4. How many people they managed directly
This one applies to more senior roles. It’s quite easy to round up or add 5 more people to an otherwise smaller team just to beef up your perceived managerial and leadership skills. The bigger the team, the more you were tried and tested right? So the number of people one managed is an easy fact to misrepresent.
5. The projects they actually worked on
It is quite difficult to tell which projects on a candidate’s resume are fact or fiction. Have they actually done this or was it just on their job description, but on paper? What if they just read up on that project and decided to include it as well without actual experience? It becomes imperative to properly ascertain these projects, how long they took, and the implementation process.
6. Achievements which were a direct result of their personal contributions
This one is complex mainly because a lot of candidates may not necessarily intend to deceive, even if they end up doing so. If you were part of a team that signed a big client, it is hard to tell what exactly were your contributions in making this a reality. You may as well be the least contributing team member, but still claim that trophy like a badge of honor. Recruiters should press to understand exactly what ways a candidate’s presence in that team made a positive difference to their objectives and results.
7. Microsoft Excel Skills
Listen, I have lied about this too. Of course, once in a while, you read a story about a now successful professional who lied about their Excel skill level, got the job, and spent the whole weekend before the first day watching VLOOKUP videos on YouTube, and they actually pulled it off.
8. Fake references and contact information
Recruiters are not always diligent in conducting their reference checks.
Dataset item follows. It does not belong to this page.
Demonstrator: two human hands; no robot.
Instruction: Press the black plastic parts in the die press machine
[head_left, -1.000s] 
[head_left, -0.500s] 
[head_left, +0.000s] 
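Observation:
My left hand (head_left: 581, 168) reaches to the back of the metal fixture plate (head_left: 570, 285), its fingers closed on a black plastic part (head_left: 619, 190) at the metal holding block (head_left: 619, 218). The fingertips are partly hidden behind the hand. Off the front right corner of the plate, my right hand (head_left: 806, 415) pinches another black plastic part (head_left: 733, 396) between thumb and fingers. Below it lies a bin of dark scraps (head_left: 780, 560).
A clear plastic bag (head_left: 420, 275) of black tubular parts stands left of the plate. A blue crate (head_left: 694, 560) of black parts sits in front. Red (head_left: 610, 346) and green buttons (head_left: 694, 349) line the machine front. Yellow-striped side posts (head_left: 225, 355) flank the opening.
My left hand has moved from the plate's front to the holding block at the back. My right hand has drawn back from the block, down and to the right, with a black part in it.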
So sometimes candidates will take the gamble and put fake references, or people who wouldn’t actually give a useful and detailed recommendation on their competence. Most recruiters reference-check too late in the process after already investing a lot of screening time on a candidate, they may just feel inclined to let it go unverified if their attempts to reach the references are unfruitful.
Conclusion: should you even care?
Ultimately, all these pointers should ideally be things you verify when you interview candidates. There are also tools that help you accept candidates whose CVs are already pre-authenticated by their references, so you can avoid interviewing the wrong candidates, to begin with.
I don’t believe candidates should always be automatically disqualified for misrepresenting some facts on their CVs. I mean, employers and business owners exaggerate the “family” culture in their companies or the full utility of their products and services to potential clients too. So it is possible that certain exceptions can be made in good faith.
It is important, however, to make sure you are putting in place proper checks and balances to get the most accurate and honest understanding of all your potential hires when they are still candidates. This way you avoid surprises, accurately identify opportunities for training, and ultimately avoid diluting the overall quality of your talent pool.